Though hospitals have an obligation to offer free care, they often fail to alert potential recipients and sometimes use harsh collection tactics when the bills are not paid, according to a study by Community Catalyst, a Boston-based health care advocacy organization.
Both for-profit and not-for-profit hospitals are expected--and in some cases, required--to provide free care and other community benefits, Community Catalyst says in the report, released Wednesday.
But the group says it found that most hospitals fail to inform low- and moderate-income patients without insurance that free care is available and then often send the bills to collection agencies.
The study involved interviews in nine markets: Long Island, N.Y., Columbus, Ohio, Washington, D.C., Chicago, Ill., Salem, Ore., Portland, Ore., Champaign, Ill., Alexandria, Va., and Hartford, Conn.
In one example, at a hospital in Illinois, an uninsured woman with a history of severe pneumonia wound up with a bill of close to $22,000 three years ago when she was suddenly hospitalized, Community Catalyst reports.
The group says that no one at the hospital told her she might qualify for free care. Instead, the hospital sent bill collectors after her, then sued her for $22,000. Today she and her husband are behind in their mortgage and may have to file for bankruptcy.
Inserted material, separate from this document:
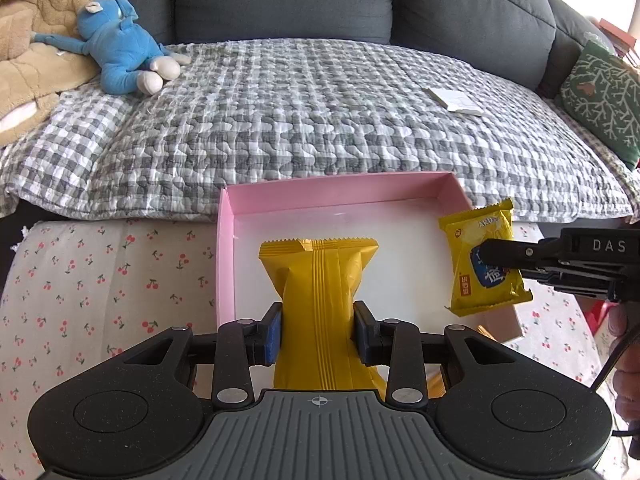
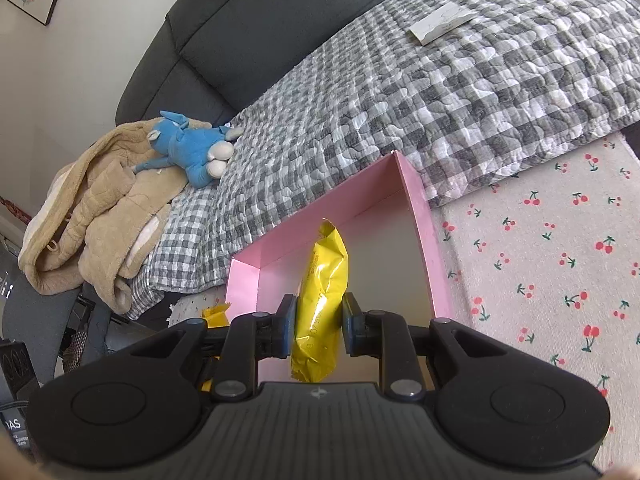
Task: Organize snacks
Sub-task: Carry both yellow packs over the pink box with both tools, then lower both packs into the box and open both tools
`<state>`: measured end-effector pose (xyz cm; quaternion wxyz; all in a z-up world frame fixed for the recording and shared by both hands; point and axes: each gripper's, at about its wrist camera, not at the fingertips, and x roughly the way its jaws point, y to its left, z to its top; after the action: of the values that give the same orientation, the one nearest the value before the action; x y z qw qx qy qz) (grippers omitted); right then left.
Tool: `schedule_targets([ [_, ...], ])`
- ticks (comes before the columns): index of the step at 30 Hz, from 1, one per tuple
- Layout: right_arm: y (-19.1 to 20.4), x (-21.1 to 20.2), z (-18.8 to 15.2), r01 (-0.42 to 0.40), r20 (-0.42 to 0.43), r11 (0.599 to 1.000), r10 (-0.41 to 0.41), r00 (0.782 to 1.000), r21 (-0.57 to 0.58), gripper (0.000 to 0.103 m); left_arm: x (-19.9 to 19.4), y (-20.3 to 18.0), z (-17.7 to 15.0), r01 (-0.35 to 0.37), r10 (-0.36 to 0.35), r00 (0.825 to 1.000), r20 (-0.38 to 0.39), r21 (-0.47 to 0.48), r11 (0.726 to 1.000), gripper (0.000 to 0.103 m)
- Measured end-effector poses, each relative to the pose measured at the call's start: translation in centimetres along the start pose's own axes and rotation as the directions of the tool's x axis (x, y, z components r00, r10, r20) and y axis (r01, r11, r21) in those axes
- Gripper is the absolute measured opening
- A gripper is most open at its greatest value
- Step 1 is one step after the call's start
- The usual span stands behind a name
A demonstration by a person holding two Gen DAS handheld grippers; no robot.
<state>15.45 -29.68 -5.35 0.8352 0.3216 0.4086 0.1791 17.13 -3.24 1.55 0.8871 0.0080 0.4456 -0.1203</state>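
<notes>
My left gripper point(image 1: 318, 328) is shut on a yellow snack packet point(image 1: 318, 280), held seam-side up over the near part of a pink box point(image 1: 226, 240) with a white floor. My right gripper point(image 2: 318, 324) is shut on a second yellow snack packet point(image 2: 322, 276), held edge-on above the same pink box point(image 2: 424, 232). In the left wrist view that second packet point(image 1: 482, 256), with a blue label, hangs at the box's right wall, pinched by the right gripper's fingers point(image 1: 508, 256).
The box stands on a cherry-print cloth point(image 1: 100, 280) in front of a sofa with a checked quilt point(image 1: 300, 112). On the quilt lie a blue plush toy point(image 1: 120, 52), a beige blanket point(image 2: 96, 212), a white card point(image 1: 454, 101) and a green cushion point(image 1: 604, 96).
</notes>
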Motion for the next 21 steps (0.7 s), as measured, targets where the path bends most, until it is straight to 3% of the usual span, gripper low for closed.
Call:
schedule_targets([
  [9, 0.6, 4.2, 0.9, 0.051, -0.027, 0.986, -0.056, 0.998, -0.161, 0.021, 7.0, -0.3, 2.1, -0.09, 0.09, 0.995, 0.031, 0.015, 0.996, 0.033],
  [21, 1.1, 6.9, 2.1, 0.043, -0.008, 0.977, -0.046, 0.999, -0.209, 0.021, 9.6, 0.4, 3.2, -0.146, 0.146, 0.988, 0.055, -0.01, 0.989, 0.034],
])
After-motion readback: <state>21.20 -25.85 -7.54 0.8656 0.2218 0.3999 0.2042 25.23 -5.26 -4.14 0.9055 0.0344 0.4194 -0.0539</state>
Community Catalyst recommends that:
- Hospitals provide free care to the uninsured with incomes up to 200% of the federal poverty level ($30,520 for a family of three), and partial free care for those with incomes up to 400%.
- Hospitals be required to make standardized reports on how much free care they provide.
- Patients who cannot pay their bills be protected from collection actions such as foreclosures, property liens and wage garnishments.